Le cliché n’a parfois pas de lien direct avec le texte. C’était le cas, dans Le Monde du 11 mai, pour un article sur le Conseil des droits de l’homme de l’ONU, illustré par une exécution publique en Somalie. Un inconnu, attaché à un poteau, la tête recouverte d’une cagoule, était poignardé, devant une foule de spectateurs assis un peu à l’écart.

Fallait-il publier cette photo terrible ? La rédaction en a débattu. Contrairement à son homologue espagnole d’El Pais, elle a jugé inutile d’y ajouter la deuxième image, montrant le malheureux à terre, près d’une flaque de sang…

Mais pourquoi un tel châtiment ? La légende indiquait simplement : ‘Le 3 mai, un homme est poignardé lors d’une exécution publique en Somalie, pays où règne la loi islamique.’ On aurait aimé en savoir davantage.

Le Monde n’a pas une grande expérience des photos d’actualité. Son directeur artistique, Quintin Leeds, souligne l’importance des légendes. ‘Celles-ci doivent situer exactement la photo, indiquer où, quand et comment elle a été prise, mais ne pas décrire ce qu’on y voit. Il faut éviter par ailleurs d’alourdir la légende par des éléments tirés de l’article. Car le lecteur réinterprète alors l’image en fonction de cet ajout.’

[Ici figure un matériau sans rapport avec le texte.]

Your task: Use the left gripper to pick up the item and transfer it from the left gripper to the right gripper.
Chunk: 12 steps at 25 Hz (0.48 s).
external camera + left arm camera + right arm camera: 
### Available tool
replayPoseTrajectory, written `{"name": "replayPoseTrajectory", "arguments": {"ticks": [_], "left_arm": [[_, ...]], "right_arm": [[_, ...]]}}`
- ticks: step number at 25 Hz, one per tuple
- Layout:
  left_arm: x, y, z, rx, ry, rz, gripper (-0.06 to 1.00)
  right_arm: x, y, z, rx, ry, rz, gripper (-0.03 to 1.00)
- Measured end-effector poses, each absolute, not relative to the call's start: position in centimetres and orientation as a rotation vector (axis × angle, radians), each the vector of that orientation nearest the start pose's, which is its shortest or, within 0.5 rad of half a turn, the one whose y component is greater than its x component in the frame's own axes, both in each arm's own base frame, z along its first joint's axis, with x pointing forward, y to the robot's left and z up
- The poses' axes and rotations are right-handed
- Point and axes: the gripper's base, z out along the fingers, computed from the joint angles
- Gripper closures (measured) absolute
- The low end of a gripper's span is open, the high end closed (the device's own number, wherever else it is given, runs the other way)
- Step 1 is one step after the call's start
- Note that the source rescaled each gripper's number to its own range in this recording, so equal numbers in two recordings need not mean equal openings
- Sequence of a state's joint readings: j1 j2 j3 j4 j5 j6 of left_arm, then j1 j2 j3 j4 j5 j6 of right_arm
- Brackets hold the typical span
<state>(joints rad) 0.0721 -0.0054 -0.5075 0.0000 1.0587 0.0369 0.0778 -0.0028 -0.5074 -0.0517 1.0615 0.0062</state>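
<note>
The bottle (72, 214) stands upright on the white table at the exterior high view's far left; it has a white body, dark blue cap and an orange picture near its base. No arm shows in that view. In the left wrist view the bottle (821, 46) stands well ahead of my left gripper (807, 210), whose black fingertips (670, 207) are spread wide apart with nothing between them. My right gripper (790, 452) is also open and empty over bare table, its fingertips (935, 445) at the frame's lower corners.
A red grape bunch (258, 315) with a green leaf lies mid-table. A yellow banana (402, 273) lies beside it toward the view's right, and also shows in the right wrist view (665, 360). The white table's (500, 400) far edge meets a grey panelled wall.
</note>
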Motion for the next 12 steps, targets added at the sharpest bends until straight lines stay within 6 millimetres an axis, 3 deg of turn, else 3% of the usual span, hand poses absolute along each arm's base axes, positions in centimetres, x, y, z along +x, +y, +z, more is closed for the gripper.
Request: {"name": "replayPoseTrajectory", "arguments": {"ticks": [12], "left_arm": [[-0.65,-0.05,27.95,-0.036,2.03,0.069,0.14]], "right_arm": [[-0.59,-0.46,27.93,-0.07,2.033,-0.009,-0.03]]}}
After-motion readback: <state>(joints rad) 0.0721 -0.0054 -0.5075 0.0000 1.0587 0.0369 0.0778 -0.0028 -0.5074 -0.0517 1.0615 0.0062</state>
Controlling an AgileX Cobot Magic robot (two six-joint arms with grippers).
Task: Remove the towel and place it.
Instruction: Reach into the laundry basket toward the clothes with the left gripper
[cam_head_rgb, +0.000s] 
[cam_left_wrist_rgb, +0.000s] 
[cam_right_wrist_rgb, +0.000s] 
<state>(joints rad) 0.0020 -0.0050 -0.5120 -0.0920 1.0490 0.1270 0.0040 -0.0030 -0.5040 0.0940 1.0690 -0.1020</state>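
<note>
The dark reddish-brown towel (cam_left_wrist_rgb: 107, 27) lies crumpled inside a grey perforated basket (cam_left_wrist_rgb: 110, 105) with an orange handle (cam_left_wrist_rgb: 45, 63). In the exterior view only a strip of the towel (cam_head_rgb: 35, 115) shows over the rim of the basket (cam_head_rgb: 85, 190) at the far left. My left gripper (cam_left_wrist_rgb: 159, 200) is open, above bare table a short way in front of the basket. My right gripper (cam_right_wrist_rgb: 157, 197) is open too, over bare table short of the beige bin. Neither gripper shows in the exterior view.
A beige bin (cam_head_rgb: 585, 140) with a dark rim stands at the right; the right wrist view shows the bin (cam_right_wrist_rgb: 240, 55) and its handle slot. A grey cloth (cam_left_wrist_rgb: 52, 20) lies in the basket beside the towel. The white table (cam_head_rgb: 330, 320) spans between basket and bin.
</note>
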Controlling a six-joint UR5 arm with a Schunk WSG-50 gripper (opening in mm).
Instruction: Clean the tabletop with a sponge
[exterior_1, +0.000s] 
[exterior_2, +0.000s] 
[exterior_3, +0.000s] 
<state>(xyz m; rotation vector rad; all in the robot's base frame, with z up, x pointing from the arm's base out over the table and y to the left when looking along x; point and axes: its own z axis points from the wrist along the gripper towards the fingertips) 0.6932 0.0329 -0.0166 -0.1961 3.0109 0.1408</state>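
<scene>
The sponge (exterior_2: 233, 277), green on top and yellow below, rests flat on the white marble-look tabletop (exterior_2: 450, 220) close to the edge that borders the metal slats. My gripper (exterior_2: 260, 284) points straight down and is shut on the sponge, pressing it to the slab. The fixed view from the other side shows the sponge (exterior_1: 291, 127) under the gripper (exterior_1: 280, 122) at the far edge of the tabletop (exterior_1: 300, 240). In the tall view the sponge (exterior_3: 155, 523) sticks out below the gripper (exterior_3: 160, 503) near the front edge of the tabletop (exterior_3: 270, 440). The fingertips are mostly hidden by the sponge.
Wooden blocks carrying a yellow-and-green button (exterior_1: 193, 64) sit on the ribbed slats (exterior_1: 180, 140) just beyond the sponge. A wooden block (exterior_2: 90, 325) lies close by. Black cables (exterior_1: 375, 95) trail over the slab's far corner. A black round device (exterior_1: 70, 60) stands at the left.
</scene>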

On parle souvent de ‘la violence au Brésil’. La photo de la prise d’otages dans l’Etat de Sao Paolo était un moyen de la concrétiser. Son caractère dérangeant tenait peut-être en partie à sa qualité esthétique : ce jeune homme ensanglanté et à demi-nu, le corps tendu, immobilisé par son agresseur, pouvait évoquer le martyre de saint Sébastien, immortalisé par plusieurs peintres… C’est difficile à admettre, mais les photos qui font l’Histoire – comme la ‘Madone’ algérienne pleurant ses proches – sont souvent superbes et bien cadrées.

Peut-on soupçonner Le Monde de vouloir augmenter son tirage en publiant des images violentes ? Ce serait partir du principe que les lecteurs sont assoiffés de sang… D’ailleurs, si tel était son but, il devrait augmenter la dose de plusieurs crans. Car la prise d’otages du Brésil ou l’exécution publique en Somalie sont peu de chose à côté de la débauche de violence que l’on subit au cinéma et à la télévision.

Le Monde n’a pas choisi la plus horrible des photos brésiliennes. Il n’était pas question, par exemple, de montrer un mutin brandissant une tête ensanglantée, que des agences de presse avaient diffusée.

En général, l’accusation de ‘racolage’ est formulée quand le journal publie des photos d’un autre genre, dans ses pages culturelles ou magazine. Ainsi, Philippe Engammare, lecteur de Fresnes (Val-de-Marne), s’est demandé pourquoi un article sur la prévention des épidémies, dans le numéro daté 2-3 avril, était illustré par une photo de l’artiste Spencer Tunick sur… une accumulation de corps nus, d’hommes et de femmes, dans le désert du Nevada. ‘J’apprécie l’oeuvre de Spencer Tunick, écrit-il ironiquement. Et j’apprécie que Le Monde se soucie de la prévention des épidémies. Comme j’apprécie le saumon fumé et le chocolat. C’est pourquoi je me demande ce que cette photo venait faire là… sauf à considérer la nudité comme une infection dangereuse.’

L’interview sur la prévention des épidémies est parue dans la rubrique ‘Futurs’, dirigée par Laure Belot. ‘C’est la page la plus difficile à illustrer, puisqu’on y parle par définition de choses qui n’existent pas encore’, remarque Frédérique Deschamps, venue tout récemment de Libération pour diriger le service photographique du Monde.

Allait-on montrer une léproserie en Afrique ou des malades entassés dans un hôpital chinois pour évoquer des épidémies futures… et évitées ? Seules des photos artistiques, particulièrement suggestives, peuvent accompagner des articles comme ‘Demain, la ménopause pourrait survenir à 65 ans’ (30 janvier) ou ‘La pub s’incruste dans nos neurones’ (30 avril-2 mai). Encore faut-il que les lecteurs y trouvent une signification.’